There were a few other minor changes to the AngularJS Cart project to allow "Stripe" to be one of the checkout types, to configure the POST URL on your server, and to add the public Stripe key (the private Stripe key should only be kept on your server), but those were specific to the AngularJS Cart application (I gave my changes to Bernardo so they should end up in that AngularJS Cart project).
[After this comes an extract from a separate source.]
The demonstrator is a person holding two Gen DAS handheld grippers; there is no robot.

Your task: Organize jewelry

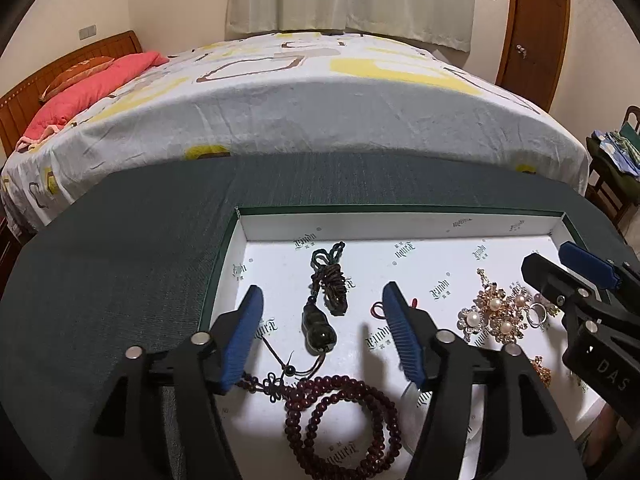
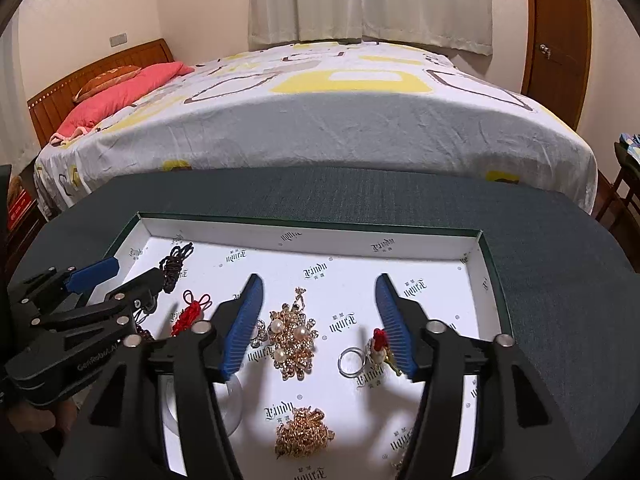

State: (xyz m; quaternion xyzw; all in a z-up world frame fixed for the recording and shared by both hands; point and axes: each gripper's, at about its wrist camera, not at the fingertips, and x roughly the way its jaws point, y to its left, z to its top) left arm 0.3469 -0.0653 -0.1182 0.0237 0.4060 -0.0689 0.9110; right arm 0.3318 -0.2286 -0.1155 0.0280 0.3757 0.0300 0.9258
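Left wrist view: we hold the left gripper [image 1: 320, 336] wide and empty over the dark pendant [image 1: 319, 326], the right gripper [image 2: 318, 322] wide and empty by the pearl brooch [image 2: 292, 340], so cords beside that pendant may snag.

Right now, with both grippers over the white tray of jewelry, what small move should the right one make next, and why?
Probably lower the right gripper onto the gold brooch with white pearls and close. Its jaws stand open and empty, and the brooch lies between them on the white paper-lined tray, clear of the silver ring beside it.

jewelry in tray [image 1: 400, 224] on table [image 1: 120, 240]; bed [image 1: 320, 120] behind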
The general structure of this can be used to add the simple Stripe Checkout form to any AJAX based client-side framework.
1. ken04/30/2014 23:09:08
@Alessio: the chargeurl is on your web server...the data will be posted there
@Dino: the loading animation is in the Stripe JS code...you'll have to rewrite it to load your own animation
2. Alessio04/27/2014 13:22:19
hi
but where you take the chargeurl?
3. Dino03/25/2014 16:51:37
Great stuff. Question maybe not exactly related to your post, but couldn't find it anywhere. Is there a way to change the loading animation which comes with stripe (before checkout box is presented)?
thanks for your answer
4. ken10/22/2013 15:10:24
With Stripe, no the server side is not skipped. On the client side, you get a transaction ID from the Stripe server and post this and the cart contents to the server. The server then takes that transaction ID and recalculates all the items in your cart before submitting the final order to the Stripe server. So even if you change all the pricing on the front end cart form via Javascript, the final calculations are done on the server-side...
5. Rad10/21/2013 04:09:14
Is the server side skipped when doing payment processing from the client (web page). If so then it is very easy to change the price by stepping through JavaScript debugger.
How do you protect and validate user selection?